Nun, es war ein Anblick, den ich nie erleben sollte. Mit Mühe riß ich mich aus meinen Mondphantasien und konzentrierte die Aufmerksamkeit wieder auf unsere Situation.
Jetzt bewegte sich etwas am westlichen Himmel, tief am Horizont: vereinzelte Lichter flackerten auf, hüpften über den Himmel und nahmen dann eine feste Position ein, um dort für lange Jahrtausende zu verharren. Bald war eine ganze Ansammlung dieser Funken beisammen, und sie verdichteten sich zu einer Art Brücke, die sich zwischen den Horizonten über den Himmel spannte; an ihrem höchsten Punkt zählte ich etliche Dutzend Lichter in dieser Himmelsstadt.
Ich machte Nebogipfel darauf aufmerksam. »Sind das Sterne?«
»Nein«, erwiderte er gleichmütig. »Die Erde dreht sich noch immer, und die echten Sterne sind wohl zu verhangen, um sichtbar zu sein.
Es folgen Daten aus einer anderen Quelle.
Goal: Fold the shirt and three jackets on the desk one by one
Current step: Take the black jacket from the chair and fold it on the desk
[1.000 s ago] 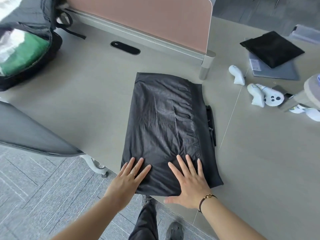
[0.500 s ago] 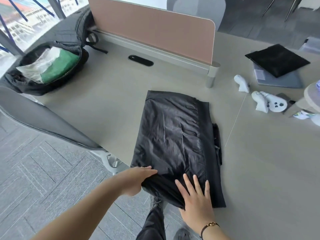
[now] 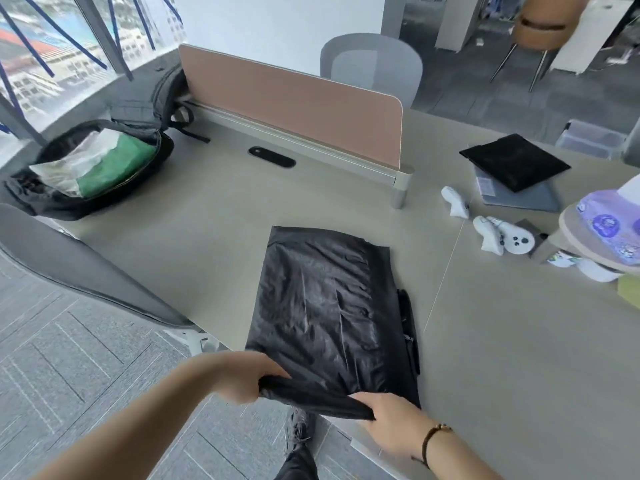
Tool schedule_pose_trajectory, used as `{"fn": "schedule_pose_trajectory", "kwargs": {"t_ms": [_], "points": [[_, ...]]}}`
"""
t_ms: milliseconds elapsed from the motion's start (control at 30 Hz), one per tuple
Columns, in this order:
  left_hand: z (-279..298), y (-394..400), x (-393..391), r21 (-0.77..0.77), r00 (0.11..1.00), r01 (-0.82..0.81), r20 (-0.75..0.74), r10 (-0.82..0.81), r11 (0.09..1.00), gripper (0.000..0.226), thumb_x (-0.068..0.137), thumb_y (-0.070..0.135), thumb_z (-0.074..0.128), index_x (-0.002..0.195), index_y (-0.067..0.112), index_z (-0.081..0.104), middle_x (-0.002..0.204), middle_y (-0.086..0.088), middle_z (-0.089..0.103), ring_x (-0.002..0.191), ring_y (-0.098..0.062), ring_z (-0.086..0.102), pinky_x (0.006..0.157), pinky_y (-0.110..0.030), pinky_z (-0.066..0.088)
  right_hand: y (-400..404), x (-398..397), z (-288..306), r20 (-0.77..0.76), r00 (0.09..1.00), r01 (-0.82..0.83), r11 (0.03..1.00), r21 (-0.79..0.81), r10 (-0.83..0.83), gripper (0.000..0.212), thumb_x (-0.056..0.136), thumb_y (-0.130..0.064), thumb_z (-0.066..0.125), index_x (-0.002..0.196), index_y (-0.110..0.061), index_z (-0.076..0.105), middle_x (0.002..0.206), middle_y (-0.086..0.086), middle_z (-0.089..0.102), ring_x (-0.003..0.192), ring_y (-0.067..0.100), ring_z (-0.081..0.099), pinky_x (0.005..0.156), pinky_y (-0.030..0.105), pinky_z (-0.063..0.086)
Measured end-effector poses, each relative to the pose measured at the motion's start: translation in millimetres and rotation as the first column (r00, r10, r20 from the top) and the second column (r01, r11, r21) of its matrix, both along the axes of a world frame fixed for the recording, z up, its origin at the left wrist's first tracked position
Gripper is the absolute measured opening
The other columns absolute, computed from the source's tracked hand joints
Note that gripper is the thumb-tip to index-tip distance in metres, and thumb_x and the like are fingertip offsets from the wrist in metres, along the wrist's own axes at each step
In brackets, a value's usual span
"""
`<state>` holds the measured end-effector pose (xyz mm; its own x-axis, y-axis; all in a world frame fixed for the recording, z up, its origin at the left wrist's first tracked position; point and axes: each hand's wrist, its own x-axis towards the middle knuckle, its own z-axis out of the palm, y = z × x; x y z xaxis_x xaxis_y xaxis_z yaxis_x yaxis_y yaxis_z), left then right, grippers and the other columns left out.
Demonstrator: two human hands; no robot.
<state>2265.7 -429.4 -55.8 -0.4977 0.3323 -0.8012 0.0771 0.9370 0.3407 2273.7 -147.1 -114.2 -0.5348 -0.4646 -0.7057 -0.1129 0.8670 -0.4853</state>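
We look down past our own two arms at a pale grey bench (image 3: 180,237). A black jacket (image 3: 322,313), already folded into a long rectangle, lies flat on it, stretching away from our hands toward the far side. Our left hand (image 3: 244,377) curls around the near left corner of the jacket, fingers tucked under the fabric and thumb on top, lifting that edge slightly off the bench. Our right hand (image 3: 388,415) grips the near edge just beside it, to the right, its fingers wrapped under the bunched cloth; a dark bracelet (image 3: 431,439) circles that wrist. A black strap or zip edge (image 3: 407,320) peeks out along the jacket's right side, beyond the right hand. Far ahead of the left hand and to its left, an open black backpack (image 3: 86,168) sits on the bench with something green and clear plastic inside. Straight ahead, past the jacket, a pink divider panel (image 3: 294,102) stands along the bench. Ahead and to the right of the right hand lie white handheld controllers (image 3: 495,233), and farther off a folded black garment (image 3: 514,161) rests on a grey laptop (image 3: 519,199). A grey chair back (image 3: 79,268) sits left of the left hand.
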Motion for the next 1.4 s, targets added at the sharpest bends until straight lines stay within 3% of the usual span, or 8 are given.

Die Lichter, die wir sehen, hängen in einer stationären Position über der Erde…«
»Was stellen sie dann dar? Künstliche Monde?«
»Vielleicht. Sie sind sicher von Menschenhand dort errichtet worden. Diese Objekte können künstlich sein — aus Material konstruiert, das von der Erde hochgeschafft wurde, oder vom Mond, dessen Gravitationsquelle viel schwächer ist. Aber es können auch natürliche Objekte sein, die mit Raketen an ihre Positionen rund um die Erde gebracht wurden: eingefangene Asteroiden oder Kometen vielleicht.«
Ich starrte mit der gleichen Ehrfurcht auf diese Lichter, mit der ein Höhlenmensch das Licht eines Kometen beäugt haben mochte, der über seinen nach oben gerichteten, dumpfen Schädel hinwegzog!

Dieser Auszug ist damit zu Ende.